How to Migrate from OpenAI to Cerebrium for Cost-Predictable AI Inference

dabedee

This isn't really about cost savings, it's about control. Self-hosting makes sense when you need data privacy, custom fine-tuning, specialized models, or predictable costs at scale. For most use cases requiring GPT-4o-mini quality, you'll pay more for self-hosting until you reach significant volume.

amelius

How to move from one service that is out of your control to another service that is out of your control.

Incipient

Having the ABILITY to move seamlessly and without significant cost is absolutely critical.

It gives you flexibility if the provider isn't keeping pace with the market and it prevents the provider from jacking prices relative to its competitors.

Vendor lockin is awful. Hypothetically, imagine how stuffed you'd be if your core virtualisation provider jacked prices 500%! You'd be really hurting.

...ohwait.

kristianc

You're not really locked in in any meaningful way currently, you just switch the API you're using. Rather like is being demonstrated here.

anonymousDan

I don't understand - what do they mean when they say you can run things on your own infrastructure then?

amelius

They say "serverless infrastructure", which is something else.

dist-epoch

Your own infrastructure in the same sense as your own AWS EC2 machines.

klabb3

> your own AWS EC2 machines

Not disagreeing, but this is quite an expression.

tomschwiha

The "not optimized" self hosted deployment is 3x slower and costs 34x the price using the cheapest GPU / a weak model.

I don't see the point in self hosting unless you deploy a gpu in your own datacenter where you really have control. But that costs usually more for most use cases.

Incipient

Is there actually some scale magic that allows the 34x cost saving (over 100x when you include performance), or is it just insane investment allowing these companies to heavily subsidise cost to gain market share?

tomschwiha

Calculating without energy costs: The A10 Gpu itself costs 3200$. With a 3 year usage that is 0,002$ per minute.

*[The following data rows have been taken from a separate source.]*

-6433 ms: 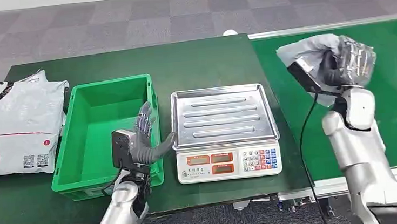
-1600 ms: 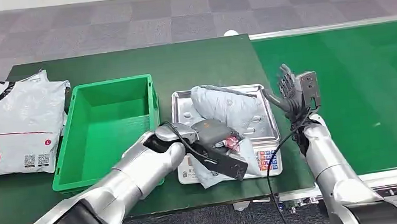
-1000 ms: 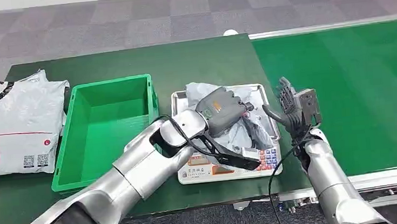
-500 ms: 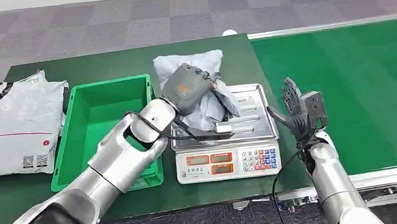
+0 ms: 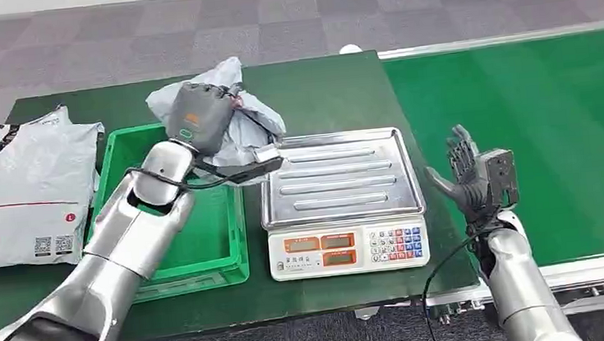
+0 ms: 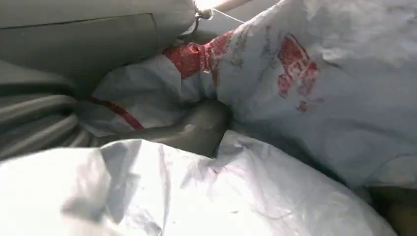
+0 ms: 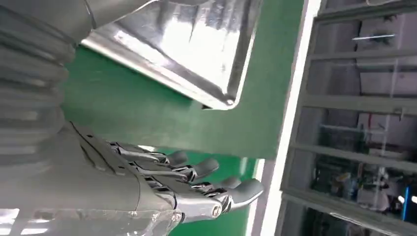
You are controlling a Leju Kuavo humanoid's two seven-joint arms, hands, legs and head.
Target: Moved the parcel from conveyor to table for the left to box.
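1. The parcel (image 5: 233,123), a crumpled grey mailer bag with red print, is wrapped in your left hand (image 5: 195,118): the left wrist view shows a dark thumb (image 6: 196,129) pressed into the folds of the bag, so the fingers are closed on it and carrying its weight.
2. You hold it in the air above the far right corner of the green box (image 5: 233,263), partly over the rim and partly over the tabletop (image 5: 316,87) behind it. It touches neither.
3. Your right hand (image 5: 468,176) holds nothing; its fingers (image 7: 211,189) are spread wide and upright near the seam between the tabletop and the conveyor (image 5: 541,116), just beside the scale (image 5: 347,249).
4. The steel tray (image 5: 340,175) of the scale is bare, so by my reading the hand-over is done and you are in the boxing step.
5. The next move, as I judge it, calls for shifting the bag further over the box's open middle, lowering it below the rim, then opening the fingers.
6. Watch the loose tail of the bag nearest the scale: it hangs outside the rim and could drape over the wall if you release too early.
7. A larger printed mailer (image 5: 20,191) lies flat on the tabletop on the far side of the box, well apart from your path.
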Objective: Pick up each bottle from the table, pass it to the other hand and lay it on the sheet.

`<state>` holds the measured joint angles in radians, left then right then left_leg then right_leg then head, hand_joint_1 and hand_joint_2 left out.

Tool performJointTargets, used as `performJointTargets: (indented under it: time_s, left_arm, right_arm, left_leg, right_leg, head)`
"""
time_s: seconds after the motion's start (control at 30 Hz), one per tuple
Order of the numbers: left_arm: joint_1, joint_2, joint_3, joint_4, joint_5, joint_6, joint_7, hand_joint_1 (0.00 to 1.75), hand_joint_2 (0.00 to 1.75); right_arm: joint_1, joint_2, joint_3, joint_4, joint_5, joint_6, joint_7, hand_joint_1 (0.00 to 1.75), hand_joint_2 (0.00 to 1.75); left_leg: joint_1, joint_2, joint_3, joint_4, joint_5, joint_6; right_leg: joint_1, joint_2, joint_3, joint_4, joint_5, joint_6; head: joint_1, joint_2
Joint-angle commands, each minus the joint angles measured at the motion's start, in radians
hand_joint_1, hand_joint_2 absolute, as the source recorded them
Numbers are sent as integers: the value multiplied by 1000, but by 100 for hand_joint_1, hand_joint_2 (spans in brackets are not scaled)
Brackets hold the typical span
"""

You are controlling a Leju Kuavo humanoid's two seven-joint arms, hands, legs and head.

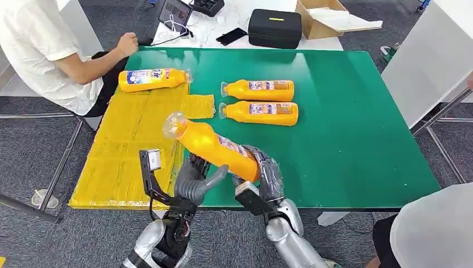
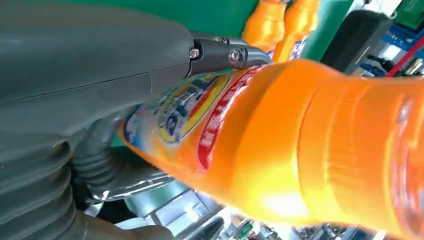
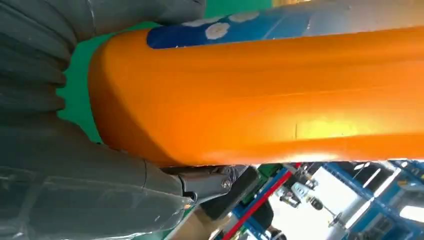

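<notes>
Yellow sheet (image 1: 128,151) lies over the left part of the green table (image 1: 357,128), and one orange bottle (image 1: 151,79) already rests on its far end, near a seated person's hand (image 1: 128,43). That item counts as done.

Held bottle (image 1: 215,146) is mid-transfer above the near table edge, cap tilted up and to the left. Left hand (image 1: 196,180) cups it from below near mid-body, fingers partly curled; whether it bears the load cannot be told. Right hand (image 1: 263,172) grips the base end firmly. The handover looks incomplete.

Two bottles (image 1: 259,101) remain lying side by side on bare green to the right of the sheet, caps pointing left, untouched. By my judgement, roughly one of four is finished.

Labels carry blue, white and red print. No wording is legible in any view.
</notes>
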<state>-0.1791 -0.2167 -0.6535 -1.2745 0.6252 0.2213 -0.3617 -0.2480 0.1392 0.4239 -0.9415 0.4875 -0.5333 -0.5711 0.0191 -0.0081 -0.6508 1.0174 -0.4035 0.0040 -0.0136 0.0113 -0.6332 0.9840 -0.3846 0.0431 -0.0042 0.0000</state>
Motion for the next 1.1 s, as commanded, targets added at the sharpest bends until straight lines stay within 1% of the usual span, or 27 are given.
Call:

From the blog post the cost per minute is charged at 0,02$, so a premium of 10x. So with energy if you can load the GPU at minimum 15-20% self hosted becomes cheaper. But you need to take care of your own infrastructure.

With larger purchases the GPU prices also drop so that is the scaling logic.

ToucanLoucan

> I don't see the point in self hosting unless you deploy a gpu in your own datacenter where you really have control. But that costs usually more for most use cases.

Not wanting to send tons of private data to a company who's foundation is exploiting data it didn't have permission to use?

benterix

To people from Cerebrium: why should I use your services when Runpod is cheaper? I mean, why did you decide to set your prices higher than an established company with significant user base?

eloqdata

Why? Honestly, there are already tons of Model-as-a-Service (MaaS) platforms out there—big names like AWS Bedrock and Azure AI Foundry, plus a bunch of startups like Groq and fireflies.ai. I’m just not seeing what makes Cerebrium stand out from the crowd.

benterix

Well, they are announcing their $8.5m seed round and hope to attract the maximum number of users by giving away $30 in credits.

null

[deleted]

null

[deleted]

Incipient

Is this article just saying openai is orders of magnitude cheaper than cerebrium?

ivape

I’m trying to figure out the cost predictability angle here. It seems like they still have a cost per input/output tokens, so how is it any different? Also, do I have to assume one gpu instance will scale automatically as traffic goes up?

LLM pricing is pretty intense if you’re using anything beyond a 8b model, at least that’s what I’m noticing on OpenRouter. 3-4 calls can approach eating up a $1 with bigger models, and certainly on frontier ones.

jameswhitford

Serverless setups (like Cerebrium) charge per second the model is running, its not token based.

BoorishBears

You're still paying more than the GPU typically costs on an hourly basis to take advantage of their per-second billing... and if you don't have enough utilization to saturate an hourly rental then your users are going to be constantly running into cold starts which tend to be brutal for larger models.

Their A100 80GB is going more than what I pay to rent H100s: if you really want to save money, getting the cheapest hourly rentals possible is the only way you have any hope of saving money vs major providers.

I think people vastly underestimate how much companies like OpenAI can do with inference efficiency between large nodes, large batch sizes, and hyper optimized inference stacks.

ivape

I'll echo one of my original concerns, which is how is this supposed to scale? Am I responsible for that?

ivape

Ah you’re right, misread the OpenAI/cerbrium pricing config variables.